INVESTMENT PROPERTY QUALIFICATION COURT RULING GUIDANCE
RIVERA v. COMMISSIONER (2004)
The taxpayers in this case used the property for personal use and never rented the property. The court ruled for the taxpayer allowing the exchange based on testimony they purchased the property with the expectation it would increase in value. This argument satisfies the investment criteria of 1031 per the court.
MOORE v. COMMISSIONER (2007)
The taxpayers used the property personally over four months per year. They kept the property vacant for the rest of the year. The taxpayers never rented it, and personally deducted all of the expenses on their tax return. The taxpayer testified they bought the property expecting it would increase in value as in Rivera, but the court challenged and determined the property was held personally, disallowing the exchange. The court said if they handled the expenses differently on their tax return, they might have agreed.
(T.C. Memo 2007-134, 5/30/07),
SAFE HARBOR RULE FOR VACATION PROPERTY 1031 EXCHANGES
Revenue Procedure 2008-16, effective march 10, 2008
The Safe Harbor Rule provides a number of guidelines that permit you to complete a 1031 of your vacation property or second home. It is important to note that Rev. Proc. 2008-16 only provides safe harbors and that a 1031 exchange of a vacation home or second home that falls outside of the safe harbor guidelines may still qualify for a 1031.
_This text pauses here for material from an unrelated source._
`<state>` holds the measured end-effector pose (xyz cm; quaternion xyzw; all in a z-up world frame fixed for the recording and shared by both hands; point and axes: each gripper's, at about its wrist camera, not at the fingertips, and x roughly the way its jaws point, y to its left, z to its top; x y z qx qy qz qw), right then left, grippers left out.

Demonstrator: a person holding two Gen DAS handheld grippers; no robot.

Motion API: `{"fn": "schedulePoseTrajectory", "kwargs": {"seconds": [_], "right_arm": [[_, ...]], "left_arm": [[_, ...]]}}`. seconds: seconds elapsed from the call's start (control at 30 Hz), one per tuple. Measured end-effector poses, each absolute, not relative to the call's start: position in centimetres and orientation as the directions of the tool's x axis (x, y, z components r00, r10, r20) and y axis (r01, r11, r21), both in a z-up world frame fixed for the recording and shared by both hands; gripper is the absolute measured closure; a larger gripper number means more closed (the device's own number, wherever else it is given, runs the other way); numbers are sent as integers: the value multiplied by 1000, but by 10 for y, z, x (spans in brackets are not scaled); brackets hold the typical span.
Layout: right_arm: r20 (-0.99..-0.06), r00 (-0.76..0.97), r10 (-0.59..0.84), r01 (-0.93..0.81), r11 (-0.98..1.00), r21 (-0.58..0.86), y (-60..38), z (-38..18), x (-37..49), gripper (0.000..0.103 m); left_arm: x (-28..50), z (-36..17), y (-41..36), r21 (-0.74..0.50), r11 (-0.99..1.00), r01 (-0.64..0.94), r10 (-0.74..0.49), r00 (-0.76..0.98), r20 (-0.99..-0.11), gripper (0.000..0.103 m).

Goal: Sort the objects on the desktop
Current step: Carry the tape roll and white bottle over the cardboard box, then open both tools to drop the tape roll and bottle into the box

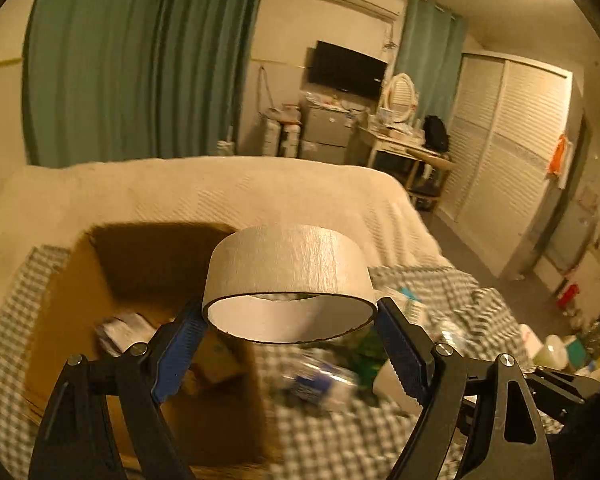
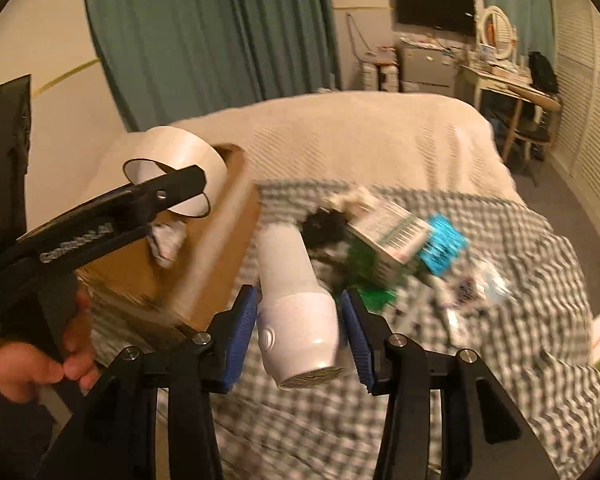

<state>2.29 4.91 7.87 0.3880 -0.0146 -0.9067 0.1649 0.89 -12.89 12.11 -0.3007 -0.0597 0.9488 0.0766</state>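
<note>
My left gripper (image 1: 290,312) is shut on a roll of pale masking tape (image 1: 288,268) and holds it in the air at the right edge of an open cardboard box (image 1: 72,320). The roll also shows in the right wrist view (image 2: 180,156), above the box (image 2: 220,256). My right gripper (image 2: 300,308) is around a white hair dryer (image 2: 296,292). Its blue pads (image 2: 242,340) touch the dryer's sides, and the dryer is lifted above the checked cloth (image 2: 500,360). The box holds crumpled paper (image 2: 166,240) and small items.
A pile of loose items lies on the checked cloth: a printed carton (image 2: 392,236), a blue packet (image 2: 444,248), something green (image 2: 372,280) and small tubes. The cloth lies on a bed with a cream cover (image 2: 360,132). Bottles stand on the floor at the right (image 1: 556,352).
</note>
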Motion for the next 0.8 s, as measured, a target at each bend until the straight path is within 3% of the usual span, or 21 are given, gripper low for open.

Safe Harbor Rule Requirements
The relinquished and replacement property is held for at least 2 years prior to the exchange for the old property, and 2 years after the exchange for the new property.
The property is rented out for at least 14 days each year at fair market value.
Used for personal use for no more than 14 days or 10% of the total amount of days rented per year (i.e. if one year the property is rented out for 200 days, the taxpayer may use it personally for no more than 20 days in that same year)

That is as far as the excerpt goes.